[What you should do]
Repeat the whole listing below precisely. Omit all pictures.

..........

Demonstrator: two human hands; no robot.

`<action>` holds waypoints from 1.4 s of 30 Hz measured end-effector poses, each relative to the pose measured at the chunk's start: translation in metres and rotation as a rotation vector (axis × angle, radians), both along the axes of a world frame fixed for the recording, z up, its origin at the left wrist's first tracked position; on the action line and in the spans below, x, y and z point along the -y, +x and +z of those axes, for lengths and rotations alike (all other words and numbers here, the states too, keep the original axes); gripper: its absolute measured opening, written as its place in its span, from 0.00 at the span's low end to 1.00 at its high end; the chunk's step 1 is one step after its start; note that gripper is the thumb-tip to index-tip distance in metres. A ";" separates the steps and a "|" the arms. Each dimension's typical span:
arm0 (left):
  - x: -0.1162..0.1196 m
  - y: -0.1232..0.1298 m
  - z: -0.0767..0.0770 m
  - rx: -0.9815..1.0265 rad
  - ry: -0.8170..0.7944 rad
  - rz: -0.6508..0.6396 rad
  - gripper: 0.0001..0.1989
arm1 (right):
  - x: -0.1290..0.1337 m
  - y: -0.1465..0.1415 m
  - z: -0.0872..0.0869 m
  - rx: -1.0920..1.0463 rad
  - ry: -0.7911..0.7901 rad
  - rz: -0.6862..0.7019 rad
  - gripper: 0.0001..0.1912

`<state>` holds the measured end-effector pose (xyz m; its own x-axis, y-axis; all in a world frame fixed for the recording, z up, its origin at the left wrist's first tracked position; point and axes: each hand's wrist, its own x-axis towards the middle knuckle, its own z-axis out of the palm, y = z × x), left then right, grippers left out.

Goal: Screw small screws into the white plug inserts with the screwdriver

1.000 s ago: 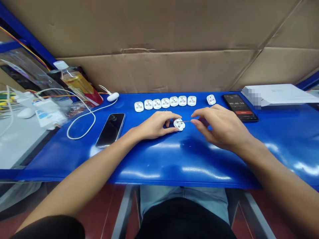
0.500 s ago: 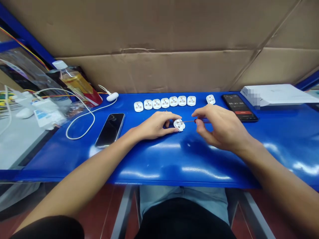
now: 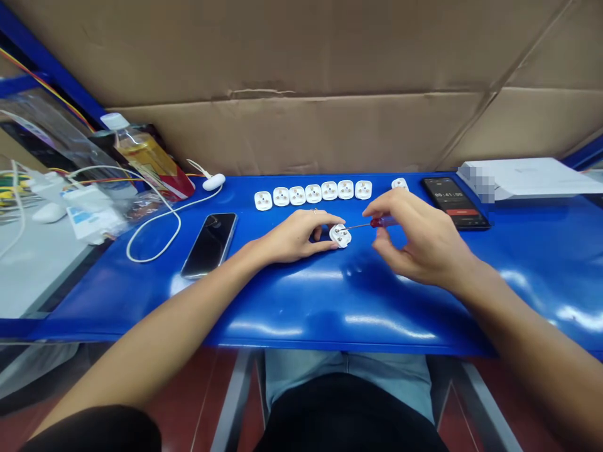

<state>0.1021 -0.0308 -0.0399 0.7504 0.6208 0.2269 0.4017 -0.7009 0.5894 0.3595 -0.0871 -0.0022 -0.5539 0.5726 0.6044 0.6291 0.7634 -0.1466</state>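
Observation:
My left hand [image 3: 301, 237] pinches a small white plug housing [image 3: 342, 237] against the blue tabletop, thumb on the near side and fingers on the far side. Metal contacts and screws show inside the housing. A screwdriver [image 3: 380, 222] with a clear red handle lies in the grip of my right hand [image 3: 417, 235]; part of its handle is hidden by the fingers. The thin shaft points left, and its tip reaches the contacts in the housing. Beyond the hands stands a row of several similar white housings [image 3: 313, 193]. Another white housing [image 3: 400, 184] is partly covered by my right hand.
A phone [image 3: 210, 245] lies left of my forearm, near a white cable [image 3: 179, 216]. At the right are a phone showing a timer [image 3: 455, 202] and a white box [image 3: 527, 177]. A drink bottle [image 3: 153, 157] leans at the back left, before the cardboard wall [image 3: 301, 132].
My right hand's fingers have loosened and shifted on the screwdriver, so more of the red handle shows. The left hand keeps its hold on the housing.

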 end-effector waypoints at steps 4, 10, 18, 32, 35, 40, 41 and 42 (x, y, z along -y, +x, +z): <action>0.000 0.000 0.000 -0.004 0.001 0.009 0.24 | 0.000 0.001 -0.002 0.023 0.017 -0.111 0.08; 0.000 0.000 0.002 -0.009 -0.009 0.004 0.24 | 0.000 0.002 -0.002 -0.012 0.000 -0.029 0.07; 0.000 0.000 0.002 -0.017 -0.012 0.006 0.24 | 0.001 0.002 -0.002 0.028 -0.052 -0.192 0.12; 0.000 -0.001 0.000 0.006 -0.004 0.008 0.24 | -0.001 0.003 0.000 -0.017 -0.098 -0.099 0.08; -0.001 -0.002 0.000 0.011 -0.011 -0.009 0.24 | 0.000 0.003 0.000 -0.030 -0.066 -0.097 0.06; -0.001 -0.003 0.005 0.065 0.024 0.017 0.27 | 0.003 0.003 0.002 -0.081 -0.014 -0.095 0.06; -0.001 -0.003 0.007 0.087 0.037 0.035 0.26 | 0.004 0.003 0.002 -0.089 -0.007 -0.095 0.07; -0.001 -0.003 0.009 0.112 0.050 0.051 0.24 | 0.004 0.003 0.002 -0.097 0.006 -0.093 0.07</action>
<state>0.0990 -0.0299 -0.0311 0.6861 0.6438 0.3388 0.3716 -0.7105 0.5975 0.3622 -0.0908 -0.0002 -0.4368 0.6152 0.6562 0.6805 0.7032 -0.2063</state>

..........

[Response]
Demonstrator: two human hands; no robot.

`<action>` holds waypoints from 1.4 s of 30 Hz measured end-effector poses, each relative to the pose measured at the chunk's start: translation in metres and rotation as a rotation vector (axis × angle, radians), both along the axes of a world frame fixed for the recording, z up, its origin at the left wrist's first tracked position; on the action line and in the spans below, x, y and z point along the -y, +x and +z of those axes, for lengths and rotations alike (all other words and numbers here, the states too, keep the original axes); gripper: its absolute measured opening, written as its place in its span, from 0.00 at the span's low end to 1.00 at its high end; the chunk's step 1 is one step after its start; note that gripper is the thumb-tip to index-tip distance in metres. A ";" separates the steps and a "|" the arms. Each dimension's typical span:
arm0 (left):
  - x: -0.1162..0.1196 m
  - y: -0.1232..0.1298 m
  - z: -0.0767..0.0770 m
  - rx: -0.9815..1.0265 rad
  - ry: -0.8170..0.7944 rad
  - rz: -0.6508..0.6396 rad
  - gripper: 0.0001..0.1989
arm1 (right):
  - x: -0.1290..0.1337 m
  - y: -0.1465..0.1415 m
  - z: -0.0872..0.0869 m
  - rx: -1.0920..1.0463 rad
  - ry: -0.7911..0.7901 rad
  - rz: -0.6862..0.7019 rad
  - gripper: 0.0001..0.1912

`<state>` holds the measured end-effector pose (xyz m; its own x-axis, y-axis; all in a world frame fixed for the recording, z up, its origin at the left wrist's first tracked position; point and axes: each hand's wrist, its own x-axis towards the middle knuckle, its own z-axis out of the palm, y = z × x), left then right, grippers left out.

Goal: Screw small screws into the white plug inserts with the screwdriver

1.000 s ago: 
0.500 s ago: 
now: 

<state>0.1021 -0.0308 -0.0399 0.7504 0.6208 0.2269 0.4017 -0.7009 0.5894 0.3595 -0.0871 -0.0022 -0.5539 0.5726 0.6044 0.6291 0.7634 -0.1466</state>
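Observation:
My left hand [image 3: 301, 237] pinches a small white plug housing [image 3: 342, 237] against the blue tabletop, thumb on the near side and fingers on the far side. Metal contacts and screws show inside the housing. A screwdriver [image 3: 380, 222] with a clear red handle lies in the grip of my right hand [image 3: 417, 235]; part of its handle is hidden by the fingers. The thin shaft points left, and its tip reaches the contacts in the housing. Beyond the hands stands a row of several similar white housings [image 3: 313, 193]. Another white housing [image 3: 400, 184] is partly covered by my right hand.
A phone [image 3: 210, 245] lies left of my forearm, near a white cable [image 3: 179, 216]. At the right are a phone showing a timer [image 3: 455, 202] and a white box [image 3: 527, 177]. A drink bottle [image 3: 153, 157] leans at the back left, before the cardboard wall [image 3: 301, 132].
My right hand's fingers have loosened and shifted on the screwdriver, so more of the red handle shows. The left hand keeps its hold on the housing.
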
 end-effector waypoints at steps 4, 10, 18, 32, 35, 40, 41 and 42 (x, y, z along -y, +x, +z): <action>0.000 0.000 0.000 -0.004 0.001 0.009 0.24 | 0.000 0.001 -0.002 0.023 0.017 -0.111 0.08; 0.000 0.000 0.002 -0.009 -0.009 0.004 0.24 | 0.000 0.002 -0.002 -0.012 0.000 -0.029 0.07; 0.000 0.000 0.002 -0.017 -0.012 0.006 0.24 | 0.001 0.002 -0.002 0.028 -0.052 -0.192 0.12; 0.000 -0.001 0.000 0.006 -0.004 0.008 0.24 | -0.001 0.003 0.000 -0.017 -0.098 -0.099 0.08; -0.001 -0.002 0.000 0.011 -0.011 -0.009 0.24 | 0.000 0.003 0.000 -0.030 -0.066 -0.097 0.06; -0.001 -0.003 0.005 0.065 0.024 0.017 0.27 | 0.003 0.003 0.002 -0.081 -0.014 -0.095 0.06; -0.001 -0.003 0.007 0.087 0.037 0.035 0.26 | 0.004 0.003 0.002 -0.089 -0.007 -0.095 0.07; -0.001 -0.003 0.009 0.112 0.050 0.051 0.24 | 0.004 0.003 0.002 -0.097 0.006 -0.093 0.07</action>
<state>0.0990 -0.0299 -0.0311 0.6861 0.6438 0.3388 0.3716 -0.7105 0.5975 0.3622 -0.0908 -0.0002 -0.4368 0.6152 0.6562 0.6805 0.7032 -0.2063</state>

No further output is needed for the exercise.